(Stored items)
:::::

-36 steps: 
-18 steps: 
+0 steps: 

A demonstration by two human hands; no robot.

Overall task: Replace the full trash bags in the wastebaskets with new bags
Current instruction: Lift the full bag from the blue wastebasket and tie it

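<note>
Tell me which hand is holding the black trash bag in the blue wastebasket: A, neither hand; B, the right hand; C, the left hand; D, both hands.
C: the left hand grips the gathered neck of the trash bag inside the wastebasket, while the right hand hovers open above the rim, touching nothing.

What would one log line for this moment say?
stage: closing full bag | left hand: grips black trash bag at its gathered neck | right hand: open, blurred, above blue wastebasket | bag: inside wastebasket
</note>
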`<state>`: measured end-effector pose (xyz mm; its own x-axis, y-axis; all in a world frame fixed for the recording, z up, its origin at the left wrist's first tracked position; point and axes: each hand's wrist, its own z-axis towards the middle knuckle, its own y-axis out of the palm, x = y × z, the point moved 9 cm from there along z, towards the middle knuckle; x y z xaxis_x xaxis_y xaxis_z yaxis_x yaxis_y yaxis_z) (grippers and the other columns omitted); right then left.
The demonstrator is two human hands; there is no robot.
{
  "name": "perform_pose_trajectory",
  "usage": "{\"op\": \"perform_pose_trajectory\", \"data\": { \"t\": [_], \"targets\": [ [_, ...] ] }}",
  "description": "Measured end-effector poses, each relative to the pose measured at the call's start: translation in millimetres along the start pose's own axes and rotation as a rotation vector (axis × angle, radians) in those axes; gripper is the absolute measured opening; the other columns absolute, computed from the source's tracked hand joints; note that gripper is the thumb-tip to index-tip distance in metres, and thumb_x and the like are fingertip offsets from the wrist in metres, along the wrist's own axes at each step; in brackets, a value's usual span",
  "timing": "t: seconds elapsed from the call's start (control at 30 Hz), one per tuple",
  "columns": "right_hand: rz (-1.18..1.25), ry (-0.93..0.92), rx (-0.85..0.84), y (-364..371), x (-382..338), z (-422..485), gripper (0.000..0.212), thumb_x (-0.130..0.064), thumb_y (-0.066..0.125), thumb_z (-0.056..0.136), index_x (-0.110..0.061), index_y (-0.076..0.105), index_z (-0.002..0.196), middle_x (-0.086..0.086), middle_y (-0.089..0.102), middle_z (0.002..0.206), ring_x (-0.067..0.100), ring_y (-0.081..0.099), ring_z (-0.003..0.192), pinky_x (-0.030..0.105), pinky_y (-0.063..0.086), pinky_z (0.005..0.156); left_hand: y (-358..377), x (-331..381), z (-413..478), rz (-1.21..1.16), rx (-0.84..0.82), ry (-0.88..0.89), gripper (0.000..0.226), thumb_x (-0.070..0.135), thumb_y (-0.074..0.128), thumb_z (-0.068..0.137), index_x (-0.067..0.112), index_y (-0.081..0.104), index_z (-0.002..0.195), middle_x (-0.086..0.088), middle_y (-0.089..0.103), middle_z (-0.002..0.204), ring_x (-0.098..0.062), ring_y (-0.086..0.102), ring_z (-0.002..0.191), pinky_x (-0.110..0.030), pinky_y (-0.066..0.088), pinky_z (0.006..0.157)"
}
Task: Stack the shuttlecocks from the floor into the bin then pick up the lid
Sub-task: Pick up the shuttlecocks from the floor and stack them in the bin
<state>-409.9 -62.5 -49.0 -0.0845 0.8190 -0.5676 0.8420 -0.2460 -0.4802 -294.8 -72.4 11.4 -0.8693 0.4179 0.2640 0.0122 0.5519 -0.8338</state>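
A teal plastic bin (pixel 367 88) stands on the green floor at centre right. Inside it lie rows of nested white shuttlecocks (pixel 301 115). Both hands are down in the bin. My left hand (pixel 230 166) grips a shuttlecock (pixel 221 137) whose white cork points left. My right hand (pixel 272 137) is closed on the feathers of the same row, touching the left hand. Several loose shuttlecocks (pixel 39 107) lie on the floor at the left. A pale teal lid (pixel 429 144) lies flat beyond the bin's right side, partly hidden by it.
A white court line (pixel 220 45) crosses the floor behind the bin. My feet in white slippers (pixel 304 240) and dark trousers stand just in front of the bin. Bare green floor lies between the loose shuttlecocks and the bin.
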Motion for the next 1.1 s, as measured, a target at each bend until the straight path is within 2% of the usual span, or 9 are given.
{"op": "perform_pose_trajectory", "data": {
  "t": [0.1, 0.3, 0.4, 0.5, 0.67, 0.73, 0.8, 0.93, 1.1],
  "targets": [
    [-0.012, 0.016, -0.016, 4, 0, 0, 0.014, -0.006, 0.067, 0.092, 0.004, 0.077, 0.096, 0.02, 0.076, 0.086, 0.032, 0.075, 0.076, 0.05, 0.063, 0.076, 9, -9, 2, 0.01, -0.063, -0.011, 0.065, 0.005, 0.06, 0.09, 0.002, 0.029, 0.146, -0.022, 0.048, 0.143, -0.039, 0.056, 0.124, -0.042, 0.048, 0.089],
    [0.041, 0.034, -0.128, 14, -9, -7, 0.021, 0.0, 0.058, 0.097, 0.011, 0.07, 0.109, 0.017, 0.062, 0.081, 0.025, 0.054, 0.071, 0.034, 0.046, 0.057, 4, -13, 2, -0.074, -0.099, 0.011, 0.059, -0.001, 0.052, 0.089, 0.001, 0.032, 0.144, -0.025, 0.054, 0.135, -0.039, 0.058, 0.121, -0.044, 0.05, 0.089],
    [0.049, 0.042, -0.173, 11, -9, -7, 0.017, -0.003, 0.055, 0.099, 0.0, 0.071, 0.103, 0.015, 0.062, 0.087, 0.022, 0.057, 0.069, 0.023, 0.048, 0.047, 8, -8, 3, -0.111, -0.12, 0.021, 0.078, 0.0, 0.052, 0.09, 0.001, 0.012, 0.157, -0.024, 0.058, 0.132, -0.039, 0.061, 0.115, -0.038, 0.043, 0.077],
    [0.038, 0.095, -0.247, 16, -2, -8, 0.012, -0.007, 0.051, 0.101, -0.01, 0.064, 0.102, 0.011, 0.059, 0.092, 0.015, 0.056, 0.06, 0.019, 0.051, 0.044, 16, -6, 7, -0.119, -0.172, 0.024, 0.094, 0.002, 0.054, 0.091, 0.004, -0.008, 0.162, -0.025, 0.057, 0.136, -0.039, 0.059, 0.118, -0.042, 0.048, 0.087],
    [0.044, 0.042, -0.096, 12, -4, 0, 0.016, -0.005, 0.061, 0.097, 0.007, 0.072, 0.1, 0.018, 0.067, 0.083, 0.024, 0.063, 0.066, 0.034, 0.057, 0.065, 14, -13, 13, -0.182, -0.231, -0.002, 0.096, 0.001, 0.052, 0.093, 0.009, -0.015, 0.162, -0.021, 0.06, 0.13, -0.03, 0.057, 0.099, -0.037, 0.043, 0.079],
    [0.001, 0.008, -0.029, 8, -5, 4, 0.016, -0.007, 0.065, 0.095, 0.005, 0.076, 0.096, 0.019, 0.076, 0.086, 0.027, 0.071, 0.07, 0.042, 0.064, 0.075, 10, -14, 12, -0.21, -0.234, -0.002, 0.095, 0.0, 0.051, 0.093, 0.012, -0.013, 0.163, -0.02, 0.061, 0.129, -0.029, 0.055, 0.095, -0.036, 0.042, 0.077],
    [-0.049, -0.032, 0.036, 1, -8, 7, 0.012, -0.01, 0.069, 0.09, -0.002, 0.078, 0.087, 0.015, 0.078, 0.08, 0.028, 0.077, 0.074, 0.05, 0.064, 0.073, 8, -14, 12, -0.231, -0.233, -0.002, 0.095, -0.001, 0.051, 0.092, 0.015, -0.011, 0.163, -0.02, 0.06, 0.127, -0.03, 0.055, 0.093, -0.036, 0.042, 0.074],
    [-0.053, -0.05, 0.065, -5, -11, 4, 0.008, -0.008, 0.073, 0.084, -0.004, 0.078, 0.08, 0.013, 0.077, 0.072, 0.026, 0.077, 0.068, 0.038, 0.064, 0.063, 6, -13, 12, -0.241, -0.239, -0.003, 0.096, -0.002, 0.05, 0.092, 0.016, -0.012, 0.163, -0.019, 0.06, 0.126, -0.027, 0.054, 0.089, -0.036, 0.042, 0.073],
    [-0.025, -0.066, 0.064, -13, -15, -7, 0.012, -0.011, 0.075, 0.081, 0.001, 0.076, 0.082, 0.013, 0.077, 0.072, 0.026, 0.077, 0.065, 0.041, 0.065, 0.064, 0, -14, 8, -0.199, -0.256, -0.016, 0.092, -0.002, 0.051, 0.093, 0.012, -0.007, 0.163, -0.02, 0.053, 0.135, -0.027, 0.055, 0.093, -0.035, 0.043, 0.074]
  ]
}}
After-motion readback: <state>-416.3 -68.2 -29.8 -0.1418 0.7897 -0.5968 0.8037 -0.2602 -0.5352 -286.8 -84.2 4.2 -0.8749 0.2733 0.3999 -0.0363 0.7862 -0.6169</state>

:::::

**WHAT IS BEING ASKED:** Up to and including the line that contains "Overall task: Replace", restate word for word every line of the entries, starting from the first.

**YOUR SOLUTION:**
-36 steps: 
-18 steps: 
+0 steps: 

A demonstration by two human hands; no robot.

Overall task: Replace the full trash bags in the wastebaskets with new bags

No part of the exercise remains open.